Task goal ▸ Print the line that contains "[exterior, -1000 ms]" and every line that follows it in the data below, ending with the final line; include nothing else.

Collected material ▸
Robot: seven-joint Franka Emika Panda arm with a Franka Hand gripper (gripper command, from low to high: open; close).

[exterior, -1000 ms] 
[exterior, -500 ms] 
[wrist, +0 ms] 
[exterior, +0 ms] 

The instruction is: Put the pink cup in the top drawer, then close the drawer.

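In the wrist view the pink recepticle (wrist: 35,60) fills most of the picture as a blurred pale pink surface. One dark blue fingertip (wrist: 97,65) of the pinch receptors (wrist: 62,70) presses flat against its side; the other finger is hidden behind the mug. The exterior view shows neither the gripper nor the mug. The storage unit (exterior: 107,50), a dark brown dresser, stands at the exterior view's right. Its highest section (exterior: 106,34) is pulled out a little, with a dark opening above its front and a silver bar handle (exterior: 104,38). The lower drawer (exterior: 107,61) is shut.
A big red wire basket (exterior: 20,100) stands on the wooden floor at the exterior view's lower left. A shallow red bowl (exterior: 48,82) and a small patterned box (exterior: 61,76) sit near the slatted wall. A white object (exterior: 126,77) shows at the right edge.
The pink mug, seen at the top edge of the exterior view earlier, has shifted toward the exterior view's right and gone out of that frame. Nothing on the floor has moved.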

Written response ▸
[exterior, -1000 ms] 
[exterior, -500 ms] 
[wrist, +0 ms] 
[exterior, +0 ms] 

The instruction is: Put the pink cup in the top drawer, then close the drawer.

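In the wrist view the pink recepticle (wrist: 35,60) fills most of the picture as a blurred pale pink surface. One dark blue fingertip (wrist: 97,65) of the pinch receptors (wrist: 62,70) presses flat against its side; the other finger is hidden behind the mug. The exterior view shows neither the gripper nor the mug. The storage unit (exterior: 107,50), a dark brown dresser, stands at the exterior view's right. Its highest section (exterior: 106,34) is pulled out a little, with a dark opening above its front and a silver bar handle (exterior: 104,38). The lower drawer (exterior: 107,61) is shut.
A big red wire basket (exterior: 20,100) stands on the wooden floor at the exterior view's lower left. A shallow red bowl (exterior: 48,82) and a small patterned box (exterior: 61,76) sit near the slatted wall. A white object (exterior: 126,77) shows at the right edge.
The pink mug, seen at the top edge of the exterior view earlier, has shifted toward the exterior view's right and gone out of that frame. Nothing on the floor has moved.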

The output above is complete as it stands.